Pernigotti: "Chiusura inaccettabile, un'offesa alla storia della città"

Incontro tra il sindaco Rocchino Muliere e le maestranze della Pernigotti: "Inaccettabile che il marchio venga utilizzato per commercializzare prodotti esteri". Chiesto l'intervento del prefetto. I sindacati: "L'azienda non ci ha mai ascoltato e ha respinto tutte le nostre proposte"

Pernigotti: "Chiusura inaccettabile, un'offesa alla storia della città"
NOVI LIGURE – «La chiusura della Pernigotti è un’offesa alla storia della nostra città e le modalità con cui sta avvenendo sono inaccettabili». Le parole sono del sindaco Rocchino Muliere che oggi ha incontrato maestranze e sindacati, sul piede di guerra dopo che la famiglia turca Toksoz, proprietaria della Pernigotti, ha deciso di chiudere lo stabilimento di viale della Rimembranza.

«L’azienda versa da tempo in difficoltà nonostante fosse inserita in un ambito, come il polo dolciario novese, che ha il vento in poppa», ha commentato Muliere. «Inaccettabile», per il primo cittadino, anche l’idea che i Toksoz chiudano la fabbrica e poi utilizzino «lo storico marchio della Pernigotti per commercializzare prodotti realizzati magari all’estero». Domani in municipio si riunirà la conferenza dei capigruppo, possibile anche la convocazione di un consiglio comunale aperto ai lavoratori e alle forze sindacali. «La città sarà unita a fianco delle maestranze», ha garantito Muliere, che intanto ha già chiesto l’intervento del prefetto di Alessandria Antonio Apruzzese e dell’assessore regionale al Lavoro Gianna Pentenero.

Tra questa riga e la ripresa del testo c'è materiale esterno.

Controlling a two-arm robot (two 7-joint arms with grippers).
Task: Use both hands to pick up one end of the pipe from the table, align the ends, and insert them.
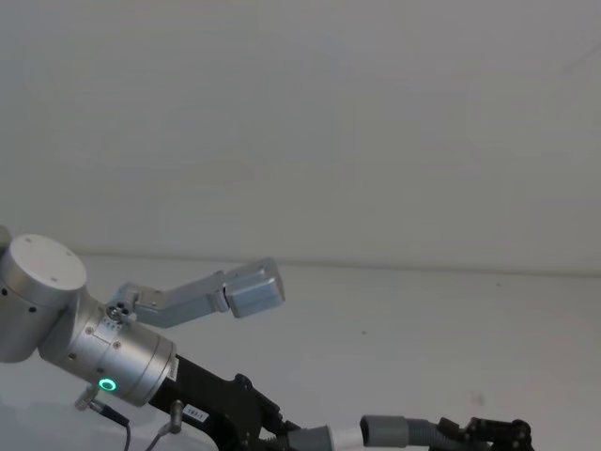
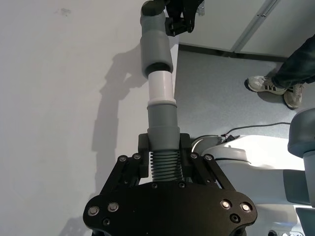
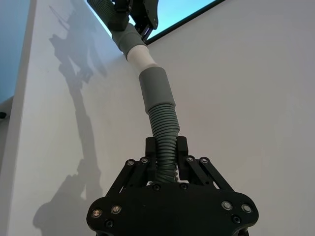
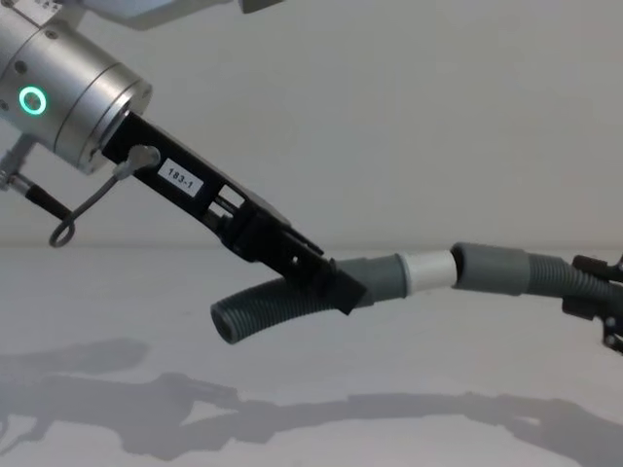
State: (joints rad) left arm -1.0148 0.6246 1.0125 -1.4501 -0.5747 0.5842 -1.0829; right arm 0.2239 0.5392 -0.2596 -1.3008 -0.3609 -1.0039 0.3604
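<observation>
Over the tabletop (image 4: 409,375), left end effector (image 2: 163,147) and right end effector (image 3: 166,147) pinched hoses (image 4: 258,313); a straight, coaxial push would seat the white tip (image 4: 428,270).

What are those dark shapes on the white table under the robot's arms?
Shadows. Chest view: the left gripper and its corrugated hose piece throw soft, blurry grey shadows on the table beneath. Left wrist view: a grey shadow lies beside that hose piece. Right wrist view: a long shadow stretches along the table.
</observation>
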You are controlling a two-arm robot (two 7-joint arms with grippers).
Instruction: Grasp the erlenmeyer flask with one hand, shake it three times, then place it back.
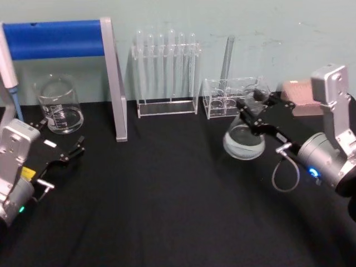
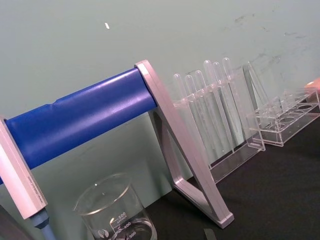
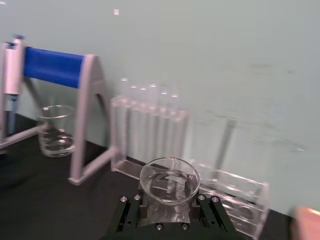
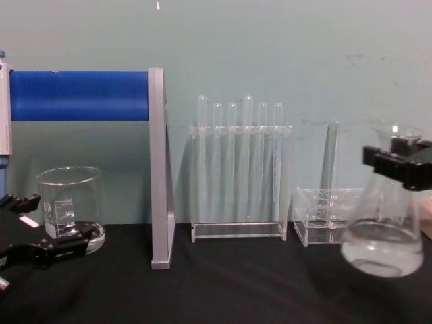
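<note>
The erlenmeyer flask [image 1: 245, 140] is clear glass with a little clear liquid, and it hangs lifted off the black table at the right. My right gripper [image 1: 251, 113] is shut on its neck just below the flared rim. From the side, the flask [image 4: 382, 233] floats slightly tilted, with the black jaws of the right gripper [image 4: 399, 160] clamped across the neck. The right wrist view looks down into the flask mouth [image 3: 169, 178] between the fingers. My left gripper [image 1: 62, 151] rests open at the table's left, holding nothing.
A glass beaker [image 1: 59, 105] stands at the back left beside a grey stand with a blue roller [image 1: 114, 83]. A tall test tube rack [image 1: 167, 72] and a low clear rack [image 1: 225, 99] line the back wall. A pinkish box [image 1: 300, 95] sits at the far right.
</note>
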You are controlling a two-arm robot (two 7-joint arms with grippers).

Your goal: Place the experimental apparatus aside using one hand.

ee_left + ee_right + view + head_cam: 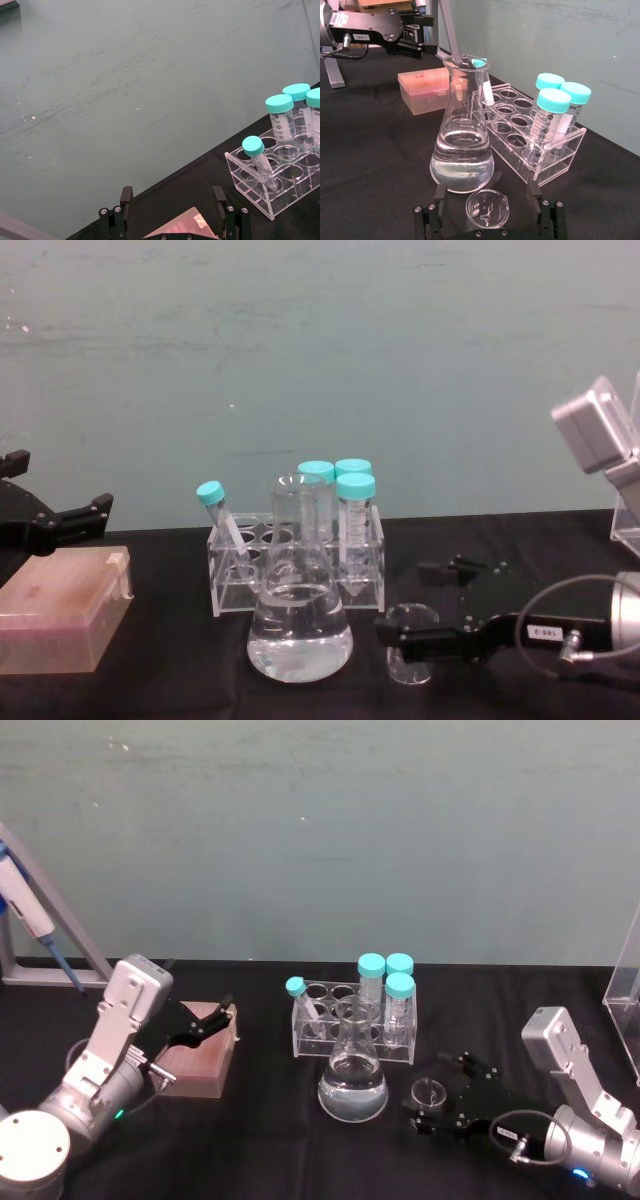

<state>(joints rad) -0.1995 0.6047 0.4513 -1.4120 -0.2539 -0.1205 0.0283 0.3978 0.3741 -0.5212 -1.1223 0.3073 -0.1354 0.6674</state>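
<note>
The right gripper (441, 1096) lay low on the black table (280, 1150), its two fingers (440, 193) spread wide with one small glass beaker (487, 210) standing between them. A gap showed on either side of the beaker, so nothing was pinched. From the head view, the beaker sat at about 3 o'clock from the single conical flask (352, 1080), just beside it. The flask stood upright and held clear liquid in its lower part.

At 12 o'clock from the flask, just behind it, stood one clear acrylic rack (315, 1025). It held four teal-capped tubes. Three were upright, clustered at the rack's right end (385, 982), and one leaned at its left end (298, 992).

Well apart, at 9 o'clock from the flask, one pinkish-brown box (195, 1065) lay on the table. The left gripper (218, 1018) hovered over its far edge with its fingers (126, 197) parted and holding nothing.

Farther out, at roughly 10 o'clock, one blue-and-white pipette (28, 915) hung on a metal stand. At 2 o'clock, a clear container (625, 975) stood at the table's right edge.
</note>
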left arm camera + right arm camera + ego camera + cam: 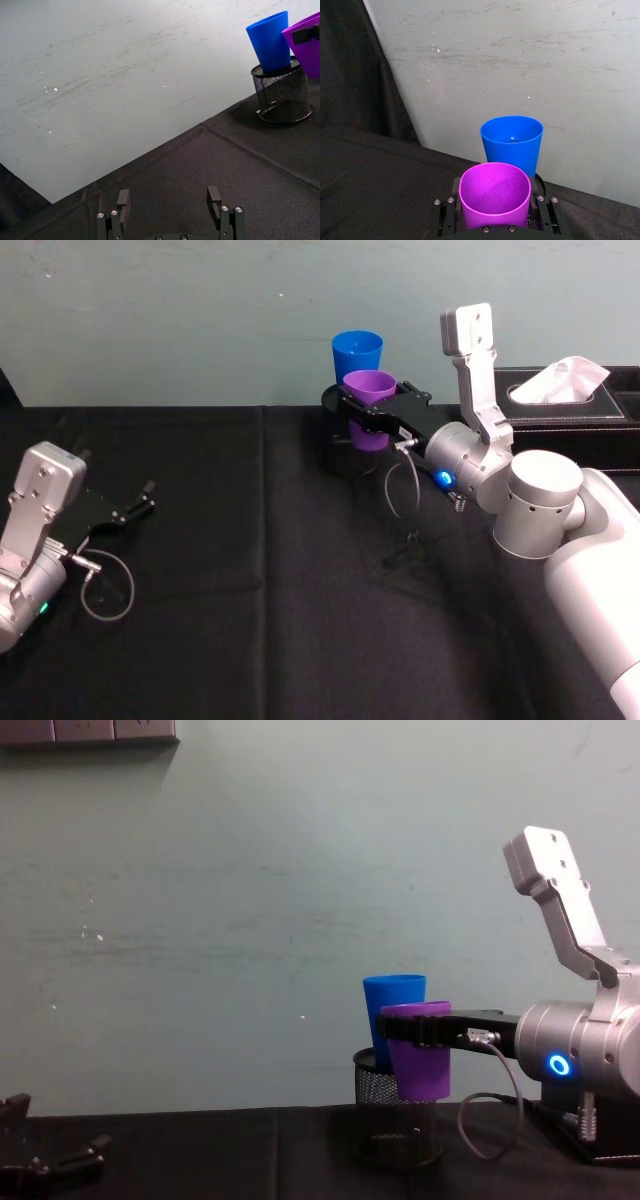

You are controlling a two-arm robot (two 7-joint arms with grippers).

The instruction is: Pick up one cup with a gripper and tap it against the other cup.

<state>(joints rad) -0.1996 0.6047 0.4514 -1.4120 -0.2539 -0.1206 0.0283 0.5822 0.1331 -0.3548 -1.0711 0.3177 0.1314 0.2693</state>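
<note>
My right gripper (372, 402) is shut on the purple cup (370, 390) and holds it upright above the table, one black finger on each side of it. The blue cup (357, 353) stands just behind it in a black mesh cylinder (345, 455). In the chest view the purple cup (420, 1060) overlaps the blue cup (393, 995) and the mesh cylinder (370, 1087); I cannot tell whether the cups touch. The right wrist view looks into the purple cup (495, 192), with the blue cup (511, 142) beyond it. My left gripper (135, 502) rests open at the far left of the table.
A black tissue box (575, 410) stands at the back right, behind my right arm. A black cloth (260, 600) covers the table, and a pale wall (180, 320) rises right behind the cups. Loose cables loop under both wrists.
</note>
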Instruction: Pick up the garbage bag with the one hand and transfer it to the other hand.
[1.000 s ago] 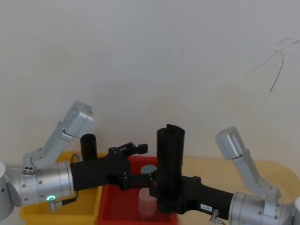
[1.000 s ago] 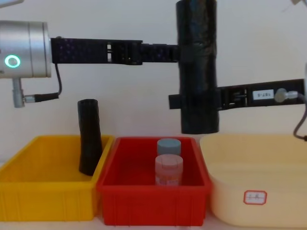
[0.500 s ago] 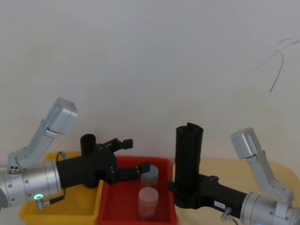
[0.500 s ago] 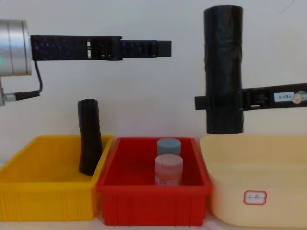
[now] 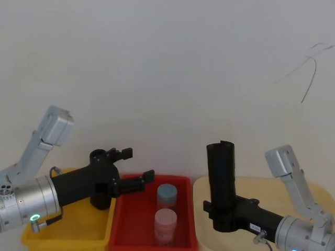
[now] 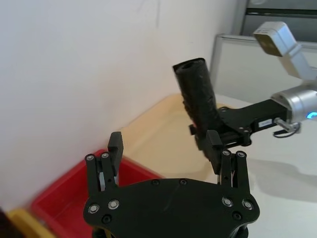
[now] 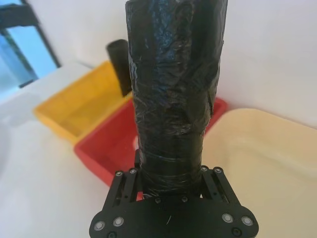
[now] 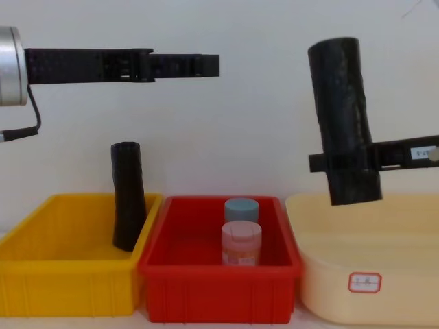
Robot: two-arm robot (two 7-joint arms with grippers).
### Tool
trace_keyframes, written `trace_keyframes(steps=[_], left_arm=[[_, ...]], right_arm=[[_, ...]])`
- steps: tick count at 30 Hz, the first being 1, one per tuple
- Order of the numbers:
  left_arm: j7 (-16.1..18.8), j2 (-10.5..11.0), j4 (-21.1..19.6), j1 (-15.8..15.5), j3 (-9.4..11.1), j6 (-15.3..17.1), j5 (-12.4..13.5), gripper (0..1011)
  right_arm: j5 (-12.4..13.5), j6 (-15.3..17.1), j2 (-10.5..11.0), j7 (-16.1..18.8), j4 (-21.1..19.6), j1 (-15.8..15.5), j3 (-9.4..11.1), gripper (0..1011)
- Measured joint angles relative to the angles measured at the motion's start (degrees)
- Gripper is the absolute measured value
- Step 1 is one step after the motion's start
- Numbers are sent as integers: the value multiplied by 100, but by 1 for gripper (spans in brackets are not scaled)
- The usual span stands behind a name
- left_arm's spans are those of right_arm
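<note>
Chest view: the left gripper (image 8: 206, 66) hangs high above the red bin (image 8: 218, 288), its fingers apart and empty. The right gripper (image 8: 346, 163) is closed on the garbage bag (image 8: 341, 116), which is slightly tilted in the air over the cream tub (image 8: 411, 201). The transfer seems done, and I judge that nothing is left.

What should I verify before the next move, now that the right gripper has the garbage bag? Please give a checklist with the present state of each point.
1. Right gripper shut on the garbage bag, low on the roll: ok.
2. Left gripper open and apart from the bag: ok.
3. Bag upright: not ok, it tilts.
4. Bag's lower end over the beige tub, not over the red bin: ok.
5. Gap between the bag and the tub's floor: cannot tell.
</note>
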Motion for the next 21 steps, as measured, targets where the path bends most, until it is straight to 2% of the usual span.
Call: trace_keyframes(steps=[9, 15, 21], left_arm=[[648, -17, -137, 146, -108, 1, 154, 1000], [1157, -63, -215, 232, -150, 67, 300, 1000], [1617, -126, -266, 288, -164, 164, 446, 1000]], right_arm=[[-133, 224, -181, -663, 42, -35, 119, 506], [-241, 258, -351, -1082, 138, -35, 214, 506], [-321, 263, -485, -1360, 268, -14, 285, 506]])
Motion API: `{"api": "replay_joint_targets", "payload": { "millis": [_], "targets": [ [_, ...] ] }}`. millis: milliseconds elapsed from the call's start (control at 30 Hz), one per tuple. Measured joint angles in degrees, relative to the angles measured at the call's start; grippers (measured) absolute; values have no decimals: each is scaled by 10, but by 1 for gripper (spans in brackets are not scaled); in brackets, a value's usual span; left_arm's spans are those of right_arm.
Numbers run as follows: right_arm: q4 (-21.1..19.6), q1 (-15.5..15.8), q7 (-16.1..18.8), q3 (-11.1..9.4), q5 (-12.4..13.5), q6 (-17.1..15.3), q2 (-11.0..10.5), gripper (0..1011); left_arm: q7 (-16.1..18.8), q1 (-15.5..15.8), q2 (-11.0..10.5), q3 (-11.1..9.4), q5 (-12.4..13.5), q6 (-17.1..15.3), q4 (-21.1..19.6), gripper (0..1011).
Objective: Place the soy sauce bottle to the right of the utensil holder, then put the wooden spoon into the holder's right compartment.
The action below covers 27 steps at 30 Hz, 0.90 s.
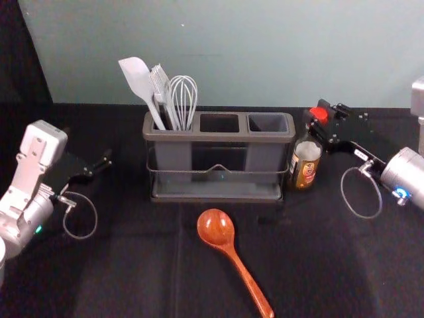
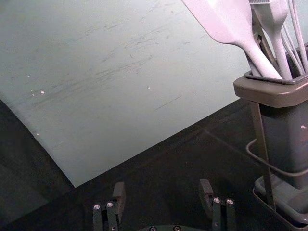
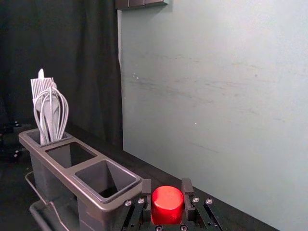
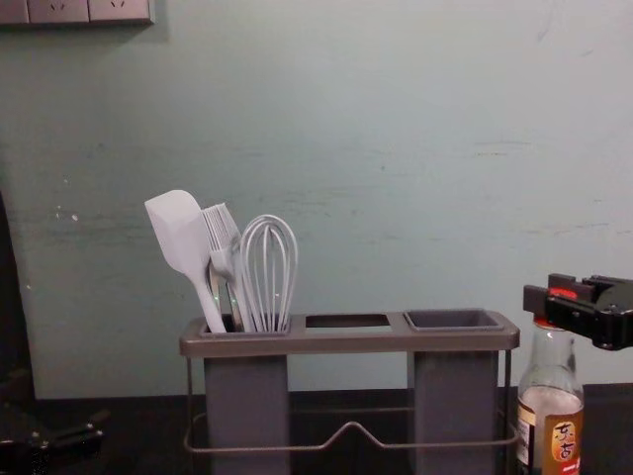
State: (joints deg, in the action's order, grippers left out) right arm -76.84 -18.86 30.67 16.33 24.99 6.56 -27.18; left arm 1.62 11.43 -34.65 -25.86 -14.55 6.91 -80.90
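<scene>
Had the soy sauce bottle [image 1: 307, 165] upright just beside the utensil holder [image 1: 222, 138], on its right, with the red cap [image 1: 319, 114] pinched in the right gripper [image 3: 167, 195]. Looked nearly finished with placing, short of letting go. Still needed the wooden spoon [image 1: 216, 227], lying before the holder, put into the right compartment [image 1: 267, 123]. Had the left gripper [image 2: 162, 187] spread and empty, left of the holder.

Pale utensils [image 2: 227, 21] in the holder [image 2: 269, 93]
</scene>
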Motion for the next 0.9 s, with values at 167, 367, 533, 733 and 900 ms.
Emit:
{"api": "replay_joint_targets", "payload": {
  "millis": [167,367,533,733,900],
  "targets": [
    [6,-4,0,2,-1,1,4,381,0,0,0,0,0,0,0,1005],
    [12,-8,4,4,0,3,7,381,0,0,0,0,0,0,0,1005],
    [13,-10,5,4,1,5,8,414,0,0,0,0,0,0,0,1005],
    [1,-5,3,0,2,3,4,609,0,0,0,0,0,0,0,1005],
    [-18,3,-2,-7,6,3,-1,777,0,0,0,0,0,0,0,1005]
  ]
}}
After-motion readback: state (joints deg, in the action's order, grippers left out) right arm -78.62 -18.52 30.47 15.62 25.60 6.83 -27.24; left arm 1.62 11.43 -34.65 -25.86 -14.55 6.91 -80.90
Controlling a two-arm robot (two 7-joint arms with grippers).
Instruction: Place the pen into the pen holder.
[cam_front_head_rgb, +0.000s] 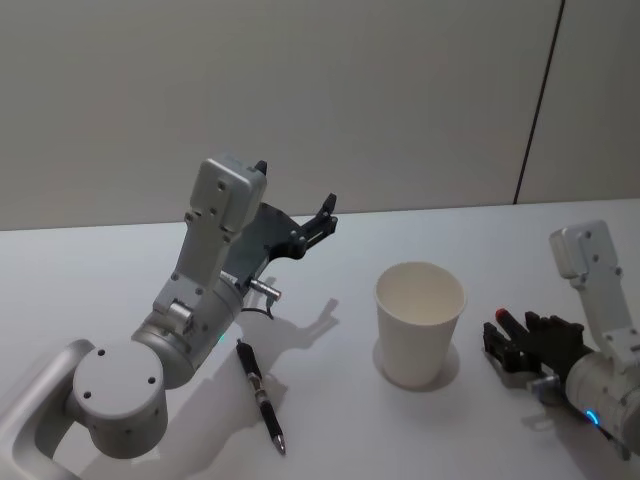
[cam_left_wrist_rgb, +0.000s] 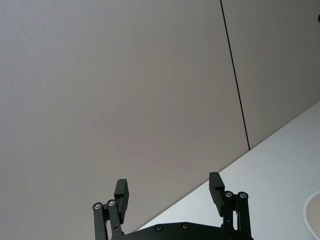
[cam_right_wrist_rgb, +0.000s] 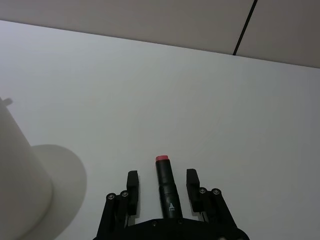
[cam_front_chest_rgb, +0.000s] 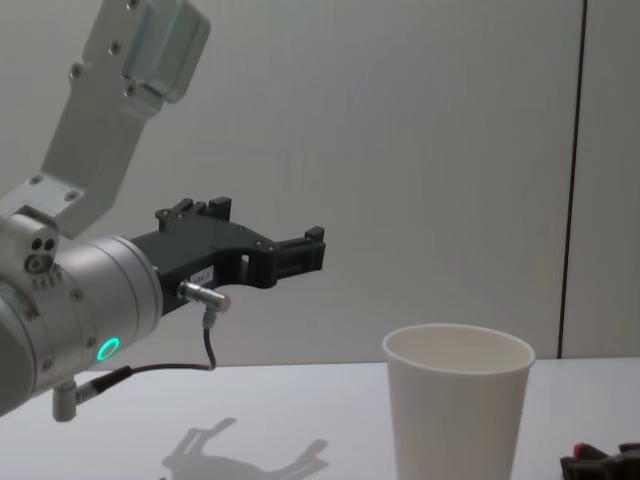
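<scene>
Hovering left gripper (cam_front_head_rgb: 320, 222): held high above the table (cam_front_head_rgb: 100, 270) and aimed at the wall (cam_front_head_rgb: 300, 90), with its jaws wide open and empty. A long descent and a downward turn are judged to be needed. The pen (cam_front_head_rgb: 262, 398) could be overshot, or the table struck, if that approach is misjudged.
Pen holder (cam_front_head_rgb: 420, 325): a white paper cup stood upright with its mouth open, between the two arms. Being light, it could be tipped or shoved aside if its rim is caught by the pen tip or a finger.
Right gripper (cam_right_wrist_rgb: 162, 176): set low near the table, just to the right of the cup. Its fingers are seen apart, with a gap on either side of a black red-tipped cylinder (cam_right_wrist_rgb: 165, 182) lying between them, so nothing is clamped. It could be clipped if the left arm (cam_front_head_rgb: 205, 270) is swung wide past the cup.
Pen: laid flat on the table, close beside the left arm and well apart from the cup, to the cup's left. Being thin and round, it could be rolled away, or pinched off-centre and tilted in the grip.
Wall: plain pale panels, divided by one dark vertical seam (cam_front_head_rgb: 540, 100).
Table: smooth and white, with soft shadows cast on it. Little friction is expected against a skidding pen.
</scene>
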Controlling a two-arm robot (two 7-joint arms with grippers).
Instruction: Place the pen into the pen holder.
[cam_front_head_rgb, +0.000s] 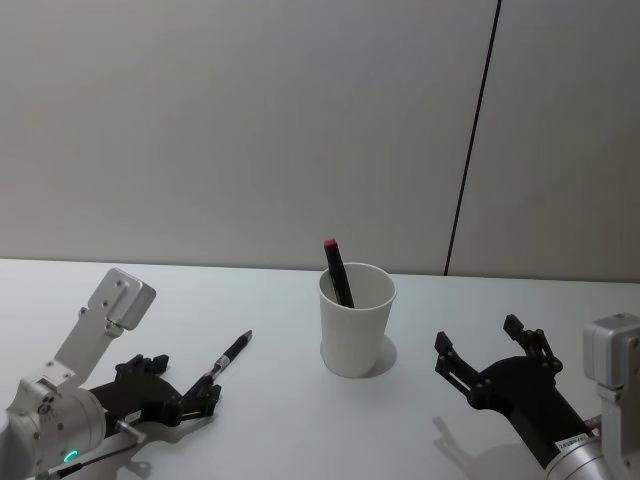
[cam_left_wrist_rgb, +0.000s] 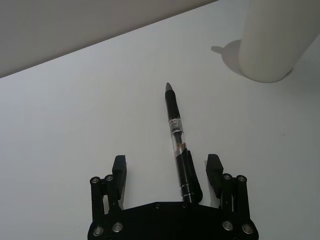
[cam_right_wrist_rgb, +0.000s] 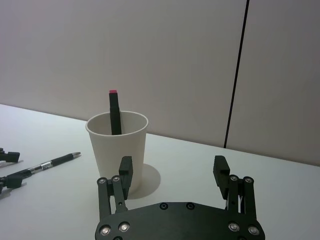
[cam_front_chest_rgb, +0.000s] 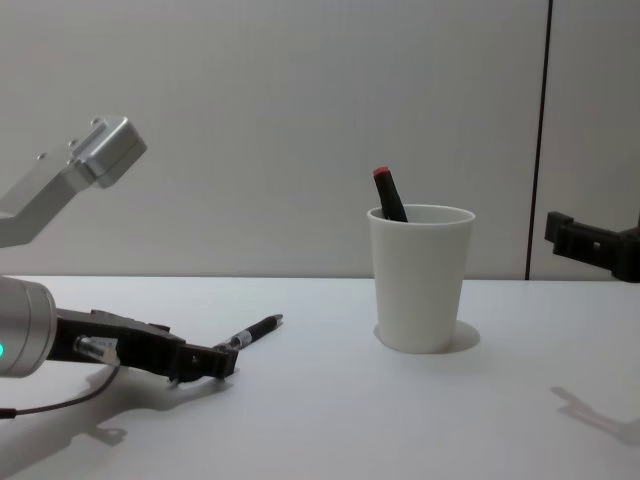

Marco Malpassi, della Flai-Cgil, ha ricordato che gli appelli dei sindacati sono rimasti inascoltati: «L’azienda macinava decine di milioni di perdite e cambiava amministratori delegati al ritmo di uno all’anno, ma la proprietà non ha mai voluto confrontarsi con noi».
L’annuncio della chiusura è arrivato addirittura prima delle feste natalizie: «Avrebbero potuto aspettare e vedere l’andamento delle vendite a Natale, che rappresenta la prova del nove per un’azienda dolciaria». Invece nulla.

«Hanno respinto anche la proposta di due anni di cassa integrazione per ristrutturazione aziendale – ha spiegato Enzo Medicina della Fai-Cisl – Un intervallo di tempo di cui si sarebbe potuto approfittare, magari per risanare i conti della Pernigotti o per vedere lo stabilimento. Hanno invece parlato di uno “spezzettamento” dell’azienda, esternalizzando singole produzioni: una scelta per noi inaccettabile».

I sindacati, a livello nazionale, chiederanno l’intervento del ministero dello Sviluppo economico e l’apertura di un tavolo a Roma. «Ci sarà bisogno dell’aiuto di tutti», ha detto Tiziano Crocco della Uila-Uil. Quanto a eventuali speculazioni immobiliari sull’area che oggi ospita lo stabilimento, Muliere è stato netto: «Lì c’è la Pernigotti. Punto. Non siamo disponibili a compromessi di alcun genere».